The unrelenting justice and correctional services workload — or how not to structure committees
The Houses of Parliament of South Africa, Cape Town. (Photo: Leila Dougan)

The parliamentary justice and correctional services committee’s chock-full in-tray arises from an institutional structural fault — the committee oversees two busy, substantial departments. That Parliament just duplicated the Cabinet set-up signals willingness to be the junior among the spheres of state.

The reason a justice and correctional services parliamentary committee exists is because of a ministry of the same name that straddles both portfolios. The executive, of course, has made easier work for itself – a justice deputy minister and a correctional services deputy minister assist the minister of both departments, and both justice and correctional services have their own directors-general, own budgets and separate staff.

But Parliament, despite its constitutional right to determine its own institutional arrangements, mechanically established the committee to shadow the ministry without heed to the implications.

And so, the justice and correctional services committee legislates for and holds to account two government departments, plus related entities from prosecuting services, the judicial prisons inspectorate and Legal Aid to constitutionally established institutions like the South African Human Rights Commission.

Aside from legislation, work includes doing the constitutional checks on impeaching judges for the House to decide, like the gross misconduct verdict against Judge Nkola Motata for his 2009 drunk driving behaviour, handling proposed salaries of judges, magistrates and heads of the Chapter 9 institutions, and budget-related oversight over both departments and entities. 

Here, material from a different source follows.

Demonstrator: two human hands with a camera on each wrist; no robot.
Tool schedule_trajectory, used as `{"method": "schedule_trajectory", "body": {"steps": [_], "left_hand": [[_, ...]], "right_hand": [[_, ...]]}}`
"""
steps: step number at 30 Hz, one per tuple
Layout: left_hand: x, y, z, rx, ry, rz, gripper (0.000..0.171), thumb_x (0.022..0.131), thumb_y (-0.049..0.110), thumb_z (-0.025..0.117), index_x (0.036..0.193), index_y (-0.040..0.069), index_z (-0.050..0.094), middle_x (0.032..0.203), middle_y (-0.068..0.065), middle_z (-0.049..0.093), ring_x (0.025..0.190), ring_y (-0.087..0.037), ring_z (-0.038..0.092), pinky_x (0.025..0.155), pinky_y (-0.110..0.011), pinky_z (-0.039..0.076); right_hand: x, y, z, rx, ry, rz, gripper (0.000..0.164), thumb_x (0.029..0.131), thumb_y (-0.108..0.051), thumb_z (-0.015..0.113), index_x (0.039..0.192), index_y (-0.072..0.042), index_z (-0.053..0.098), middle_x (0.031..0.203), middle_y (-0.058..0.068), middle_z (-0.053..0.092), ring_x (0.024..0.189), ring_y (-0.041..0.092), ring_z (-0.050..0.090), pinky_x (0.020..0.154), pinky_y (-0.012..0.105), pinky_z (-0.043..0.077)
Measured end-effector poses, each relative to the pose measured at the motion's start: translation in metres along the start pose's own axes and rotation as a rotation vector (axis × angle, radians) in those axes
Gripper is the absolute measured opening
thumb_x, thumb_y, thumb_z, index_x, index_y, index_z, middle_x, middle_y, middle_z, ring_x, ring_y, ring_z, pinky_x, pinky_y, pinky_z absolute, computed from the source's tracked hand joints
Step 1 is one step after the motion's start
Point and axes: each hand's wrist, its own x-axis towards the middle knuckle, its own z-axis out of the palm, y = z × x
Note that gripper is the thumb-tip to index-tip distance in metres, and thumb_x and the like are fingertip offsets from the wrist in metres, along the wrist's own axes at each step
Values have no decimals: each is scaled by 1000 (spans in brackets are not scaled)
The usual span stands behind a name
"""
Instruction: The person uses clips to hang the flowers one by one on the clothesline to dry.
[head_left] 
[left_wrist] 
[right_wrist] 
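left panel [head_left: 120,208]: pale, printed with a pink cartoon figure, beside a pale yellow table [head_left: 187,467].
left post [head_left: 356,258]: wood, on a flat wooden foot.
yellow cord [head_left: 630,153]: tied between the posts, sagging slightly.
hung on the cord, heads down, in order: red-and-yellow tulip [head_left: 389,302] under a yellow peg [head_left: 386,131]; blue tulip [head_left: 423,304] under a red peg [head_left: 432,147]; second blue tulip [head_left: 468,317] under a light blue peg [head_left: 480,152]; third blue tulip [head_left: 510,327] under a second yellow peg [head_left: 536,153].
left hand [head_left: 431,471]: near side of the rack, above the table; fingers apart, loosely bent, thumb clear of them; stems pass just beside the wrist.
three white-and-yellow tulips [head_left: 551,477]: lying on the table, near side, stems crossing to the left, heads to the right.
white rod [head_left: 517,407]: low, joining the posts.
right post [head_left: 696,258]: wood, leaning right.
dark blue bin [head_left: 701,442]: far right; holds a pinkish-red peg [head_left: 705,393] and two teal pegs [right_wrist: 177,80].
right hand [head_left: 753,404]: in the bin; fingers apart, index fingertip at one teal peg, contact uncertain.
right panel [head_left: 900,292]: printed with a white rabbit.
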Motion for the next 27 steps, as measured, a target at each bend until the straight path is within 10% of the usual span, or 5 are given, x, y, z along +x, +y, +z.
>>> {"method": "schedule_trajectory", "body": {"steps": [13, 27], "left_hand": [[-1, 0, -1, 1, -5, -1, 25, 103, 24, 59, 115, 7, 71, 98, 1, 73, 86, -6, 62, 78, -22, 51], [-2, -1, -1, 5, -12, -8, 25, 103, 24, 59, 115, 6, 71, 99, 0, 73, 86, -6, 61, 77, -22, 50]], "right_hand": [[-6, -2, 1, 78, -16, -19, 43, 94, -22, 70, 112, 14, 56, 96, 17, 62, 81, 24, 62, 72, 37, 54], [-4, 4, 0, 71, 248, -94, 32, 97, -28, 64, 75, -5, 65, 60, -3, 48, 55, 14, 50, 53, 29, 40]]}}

And that’s not all. MPs’ best efforts are hamstrung.

The tale of the justice and correctional services committee is not only one about an unrelentingly heavy workload. It’s also a reflection of how the legislative sphere of state stoops to the executive over legislation.

Structural fault

This wider law-making structural fault has Cabinet ministers pushing an 11th-hour avalanche of legislation by 4 September – after tabling only 11 of the 42 draft laws in the first eight months of its 2023 executive legislative programme, according to Thursday’s National Assembly programming committee.

Coincidentally, the possibility of completing these draft laws is slight, with an estimated five months in the parliamentary calendar before the 2024 elections anticipated in May. 

The justice and correctional services committee this week received the amendment legislation to ensure greater protection against wiretaps, with the 3 February 2024 deadline the Constitutional Court set in its landmark ruling following the amaBhungane challenge.

The amendment Bill to permanently establish the National Prosecuting Authority’s Independent Directorate is expected to be officially tabled in the next few days; it’s been submitted “for information” this week and has been styled as a key delivery on the Zondo Commission recommendations.

Also before the justice and correctional services committee is the Divorce Bill to bring Muslim divorces into the fold after the Constitutional Court two years ago gave Parliament until 27 June 2024 to fix the law. 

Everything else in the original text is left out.